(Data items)
—————
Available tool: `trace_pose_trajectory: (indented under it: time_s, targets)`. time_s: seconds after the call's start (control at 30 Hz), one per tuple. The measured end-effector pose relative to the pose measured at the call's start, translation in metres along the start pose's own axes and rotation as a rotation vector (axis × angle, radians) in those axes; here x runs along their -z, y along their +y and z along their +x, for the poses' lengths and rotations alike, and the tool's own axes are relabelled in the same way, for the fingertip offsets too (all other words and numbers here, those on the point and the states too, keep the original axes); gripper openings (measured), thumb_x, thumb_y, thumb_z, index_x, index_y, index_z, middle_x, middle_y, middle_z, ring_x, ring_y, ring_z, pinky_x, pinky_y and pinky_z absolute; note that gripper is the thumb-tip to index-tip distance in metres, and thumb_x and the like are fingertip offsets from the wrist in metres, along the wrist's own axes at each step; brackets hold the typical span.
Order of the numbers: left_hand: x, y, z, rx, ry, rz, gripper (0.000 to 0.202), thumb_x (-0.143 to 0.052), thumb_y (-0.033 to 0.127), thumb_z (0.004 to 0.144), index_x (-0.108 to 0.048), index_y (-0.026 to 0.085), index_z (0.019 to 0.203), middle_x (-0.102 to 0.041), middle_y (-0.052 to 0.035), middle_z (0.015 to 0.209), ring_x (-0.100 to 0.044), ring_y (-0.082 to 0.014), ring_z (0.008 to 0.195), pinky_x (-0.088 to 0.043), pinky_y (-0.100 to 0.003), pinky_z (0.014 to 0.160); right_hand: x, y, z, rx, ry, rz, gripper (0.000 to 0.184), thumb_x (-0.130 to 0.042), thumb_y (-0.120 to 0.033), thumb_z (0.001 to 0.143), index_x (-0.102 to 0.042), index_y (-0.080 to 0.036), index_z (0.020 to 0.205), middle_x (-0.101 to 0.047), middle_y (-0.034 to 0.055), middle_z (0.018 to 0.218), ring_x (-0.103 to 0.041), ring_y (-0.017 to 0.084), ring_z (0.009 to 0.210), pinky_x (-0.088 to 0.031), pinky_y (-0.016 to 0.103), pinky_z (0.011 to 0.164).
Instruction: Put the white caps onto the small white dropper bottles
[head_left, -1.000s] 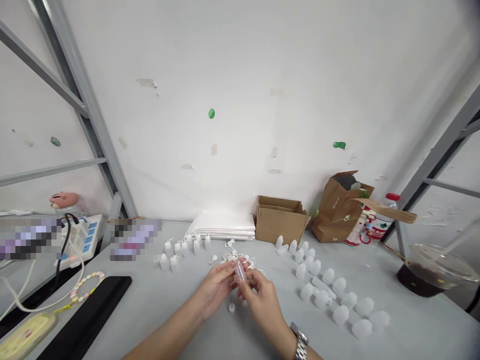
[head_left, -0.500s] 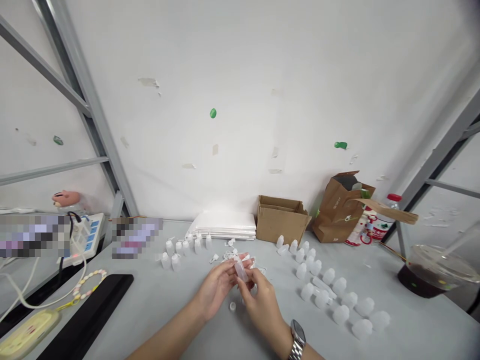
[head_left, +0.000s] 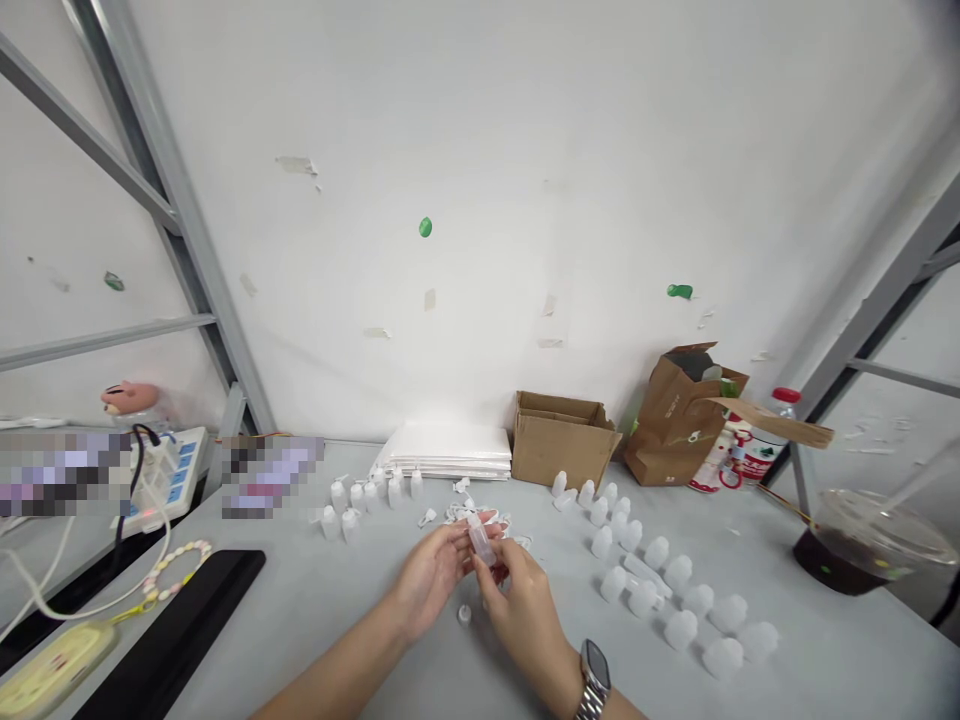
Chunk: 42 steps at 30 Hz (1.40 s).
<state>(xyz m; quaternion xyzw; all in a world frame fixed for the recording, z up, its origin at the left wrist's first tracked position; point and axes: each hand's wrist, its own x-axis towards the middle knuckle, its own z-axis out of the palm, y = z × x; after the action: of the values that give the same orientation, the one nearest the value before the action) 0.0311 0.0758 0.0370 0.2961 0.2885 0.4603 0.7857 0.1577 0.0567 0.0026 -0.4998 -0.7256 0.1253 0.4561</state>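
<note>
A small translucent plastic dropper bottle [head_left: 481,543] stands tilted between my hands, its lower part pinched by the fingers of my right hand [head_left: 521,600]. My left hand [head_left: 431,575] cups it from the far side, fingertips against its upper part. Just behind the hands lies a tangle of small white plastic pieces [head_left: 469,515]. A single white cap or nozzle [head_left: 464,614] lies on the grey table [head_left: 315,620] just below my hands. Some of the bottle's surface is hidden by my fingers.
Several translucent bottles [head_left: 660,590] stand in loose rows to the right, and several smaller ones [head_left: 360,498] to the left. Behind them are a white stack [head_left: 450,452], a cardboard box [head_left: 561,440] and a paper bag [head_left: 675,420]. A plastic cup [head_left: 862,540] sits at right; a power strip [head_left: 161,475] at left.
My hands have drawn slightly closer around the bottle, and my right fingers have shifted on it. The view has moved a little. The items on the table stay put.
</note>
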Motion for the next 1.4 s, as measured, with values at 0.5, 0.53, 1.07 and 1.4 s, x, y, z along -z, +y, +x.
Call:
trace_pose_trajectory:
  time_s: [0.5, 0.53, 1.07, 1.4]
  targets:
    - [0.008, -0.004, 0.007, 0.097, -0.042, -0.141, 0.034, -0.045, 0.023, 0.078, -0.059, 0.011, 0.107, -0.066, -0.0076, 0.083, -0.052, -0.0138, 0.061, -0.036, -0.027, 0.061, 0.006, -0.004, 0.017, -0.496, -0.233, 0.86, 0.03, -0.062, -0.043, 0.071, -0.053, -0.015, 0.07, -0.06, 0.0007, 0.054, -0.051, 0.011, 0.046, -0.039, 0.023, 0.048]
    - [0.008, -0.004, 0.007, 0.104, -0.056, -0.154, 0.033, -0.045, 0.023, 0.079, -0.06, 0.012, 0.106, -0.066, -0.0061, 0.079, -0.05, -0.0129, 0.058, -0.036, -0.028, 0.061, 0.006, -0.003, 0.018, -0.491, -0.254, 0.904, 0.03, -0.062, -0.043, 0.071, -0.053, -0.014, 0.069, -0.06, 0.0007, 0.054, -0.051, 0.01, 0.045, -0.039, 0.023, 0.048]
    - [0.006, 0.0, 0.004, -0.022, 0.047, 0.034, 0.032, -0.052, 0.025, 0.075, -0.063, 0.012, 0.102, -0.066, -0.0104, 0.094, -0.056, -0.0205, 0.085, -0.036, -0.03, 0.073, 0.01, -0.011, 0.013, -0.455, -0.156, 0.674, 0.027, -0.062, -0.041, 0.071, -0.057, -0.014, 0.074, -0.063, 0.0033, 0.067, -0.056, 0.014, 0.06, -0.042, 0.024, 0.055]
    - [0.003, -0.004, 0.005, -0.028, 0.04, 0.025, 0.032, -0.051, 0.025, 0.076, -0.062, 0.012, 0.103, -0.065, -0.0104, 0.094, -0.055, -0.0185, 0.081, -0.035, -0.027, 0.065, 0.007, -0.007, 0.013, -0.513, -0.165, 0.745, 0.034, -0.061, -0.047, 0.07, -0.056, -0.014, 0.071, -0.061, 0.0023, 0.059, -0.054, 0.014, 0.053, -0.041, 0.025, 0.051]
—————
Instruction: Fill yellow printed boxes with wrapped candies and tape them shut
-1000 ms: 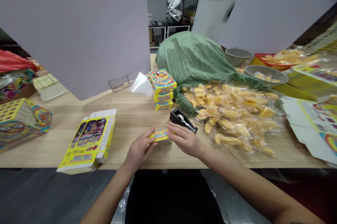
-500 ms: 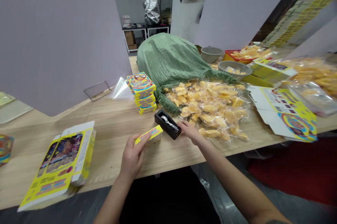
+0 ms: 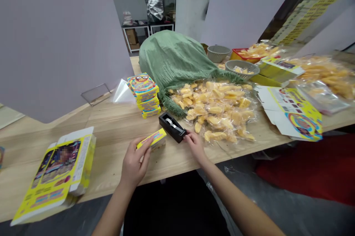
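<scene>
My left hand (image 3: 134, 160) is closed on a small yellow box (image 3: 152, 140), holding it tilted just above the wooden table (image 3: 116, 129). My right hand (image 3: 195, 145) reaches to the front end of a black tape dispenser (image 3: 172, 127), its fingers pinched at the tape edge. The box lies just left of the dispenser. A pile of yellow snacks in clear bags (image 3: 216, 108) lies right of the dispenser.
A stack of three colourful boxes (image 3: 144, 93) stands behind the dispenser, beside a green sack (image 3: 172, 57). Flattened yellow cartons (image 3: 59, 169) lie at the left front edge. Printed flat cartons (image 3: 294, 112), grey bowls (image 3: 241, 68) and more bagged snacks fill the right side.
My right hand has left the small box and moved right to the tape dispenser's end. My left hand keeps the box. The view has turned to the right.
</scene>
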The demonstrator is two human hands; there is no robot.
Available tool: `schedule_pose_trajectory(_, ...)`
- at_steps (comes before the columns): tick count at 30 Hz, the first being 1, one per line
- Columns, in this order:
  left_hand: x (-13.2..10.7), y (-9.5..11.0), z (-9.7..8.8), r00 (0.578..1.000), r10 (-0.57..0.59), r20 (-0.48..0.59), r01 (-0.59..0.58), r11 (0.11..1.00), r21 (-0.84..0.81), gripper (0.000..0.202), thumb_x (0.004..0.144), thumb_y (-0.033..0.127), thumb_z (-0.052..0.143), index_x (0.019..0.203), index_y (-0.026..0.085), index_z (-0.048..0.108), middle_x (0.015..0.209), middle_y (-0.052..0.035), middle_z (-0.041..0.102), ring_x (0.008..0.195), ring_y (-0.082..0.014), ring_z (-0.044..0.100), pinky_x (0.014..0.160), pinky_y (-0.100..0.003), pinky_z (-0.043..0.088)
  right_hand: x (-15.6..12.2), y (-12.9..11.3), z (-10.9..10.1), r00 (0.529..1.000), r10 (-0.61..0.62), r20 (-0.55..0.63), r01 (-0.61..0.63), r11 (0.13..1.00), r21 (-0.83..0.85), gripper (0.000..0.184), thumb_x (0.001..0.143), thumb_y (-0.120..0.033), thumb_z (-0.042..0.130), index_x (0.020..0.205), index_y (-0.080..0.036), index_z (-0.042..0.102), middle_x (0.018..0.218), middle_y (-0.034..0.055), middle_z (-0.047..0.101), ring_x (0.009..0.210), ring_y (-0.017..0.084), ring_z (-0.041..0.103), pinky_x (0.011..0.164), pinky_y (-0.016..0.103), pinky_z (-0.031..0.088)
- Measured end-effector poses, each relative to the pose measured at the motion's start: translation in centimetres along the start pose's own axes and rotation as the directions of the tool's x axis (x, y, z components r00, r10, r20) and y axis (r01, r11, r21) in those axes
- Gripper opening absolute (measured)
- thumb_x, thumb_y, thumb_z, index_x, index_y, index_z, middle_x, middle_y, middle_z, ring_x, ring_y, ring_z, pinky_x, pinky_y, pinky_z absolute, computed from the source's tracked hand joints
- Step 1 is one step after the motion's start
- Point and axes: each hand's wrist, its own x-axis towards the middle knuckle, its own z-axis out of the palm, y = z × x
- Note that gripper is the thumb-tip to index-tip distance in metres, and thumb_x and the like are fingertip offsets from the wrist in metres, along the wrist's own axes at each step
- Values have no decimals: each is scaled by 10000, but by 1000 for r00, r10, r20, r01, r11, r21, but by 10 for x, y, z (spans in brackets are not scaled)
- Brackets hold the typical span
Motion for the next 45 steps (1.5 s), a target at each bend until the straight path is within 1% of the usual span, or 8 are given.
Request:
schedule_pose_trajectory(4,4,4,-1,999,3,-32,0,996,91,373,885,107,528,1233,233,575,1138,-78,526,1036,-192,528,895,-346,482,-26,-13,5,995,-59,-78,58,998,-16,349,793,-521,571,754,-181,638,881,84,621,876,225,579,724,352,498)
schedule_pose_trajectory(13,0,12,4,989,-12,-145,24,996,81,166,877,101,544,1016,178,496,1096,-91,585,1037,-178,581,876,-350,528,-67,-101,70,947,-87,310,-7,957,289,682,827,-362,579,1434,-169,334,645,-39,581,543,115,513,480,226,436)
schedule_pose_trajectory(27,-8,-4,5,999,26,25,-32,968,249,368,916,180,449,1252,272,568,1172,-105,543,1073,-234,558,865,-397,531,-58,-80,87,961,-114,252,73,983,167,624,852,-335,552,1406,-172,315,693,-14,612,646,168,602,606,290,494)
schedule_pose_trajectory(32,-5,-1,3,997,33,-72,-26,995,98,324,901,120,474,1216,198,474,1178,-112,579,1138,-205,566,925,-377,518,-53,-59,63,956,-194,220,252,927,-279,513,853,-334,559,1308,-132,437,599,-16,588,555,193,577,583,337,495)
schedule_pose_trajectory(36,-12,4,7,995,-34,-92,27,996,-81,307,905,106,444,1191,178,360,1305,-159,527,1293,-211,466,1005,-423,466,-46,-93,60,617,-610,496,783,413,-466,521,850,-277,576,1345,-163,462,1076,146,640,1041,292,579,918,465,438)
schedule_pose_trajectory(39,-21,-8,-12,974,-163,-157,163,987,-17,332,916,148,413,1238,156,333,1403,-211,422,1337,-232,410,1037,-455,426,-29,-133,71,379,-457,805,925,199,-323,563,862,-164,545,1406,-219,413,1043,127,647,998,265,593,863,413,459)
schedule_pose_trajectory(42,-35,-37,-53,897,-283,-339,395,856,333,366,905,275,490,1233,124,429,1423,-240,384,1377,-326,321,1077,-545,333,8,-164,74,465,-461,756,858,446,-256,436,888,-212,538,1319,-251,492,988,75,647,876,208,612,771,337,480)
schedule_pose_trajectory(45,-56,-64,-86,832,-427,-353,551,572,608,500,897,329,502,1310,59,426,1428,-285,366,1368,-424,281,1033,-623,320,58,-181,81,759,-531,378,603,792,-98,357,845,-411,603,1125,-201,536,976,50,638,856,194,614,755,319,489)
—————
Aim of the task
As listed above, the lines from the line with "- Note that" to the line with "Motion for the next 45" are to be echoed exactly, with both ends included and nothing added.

Answer to this task
- Note that gripper is the thumb-tip to index-tip distance in metres, and thumb_x and the like are fingertip offsets from the wrist in metres, along the wrist's own axes at each step
- Values have no decimals: each is scaled by 10000, but by 1000 for r00, r10, r20, r01, r11, r21, but by 10 for x, y, z (spans in brackets are not scaled)
- Brackets hold the typical span
Motion for the next 45 steps (1.5 s), a target at each bend until the straight path is within 1% of the usual span, or 8 are given.

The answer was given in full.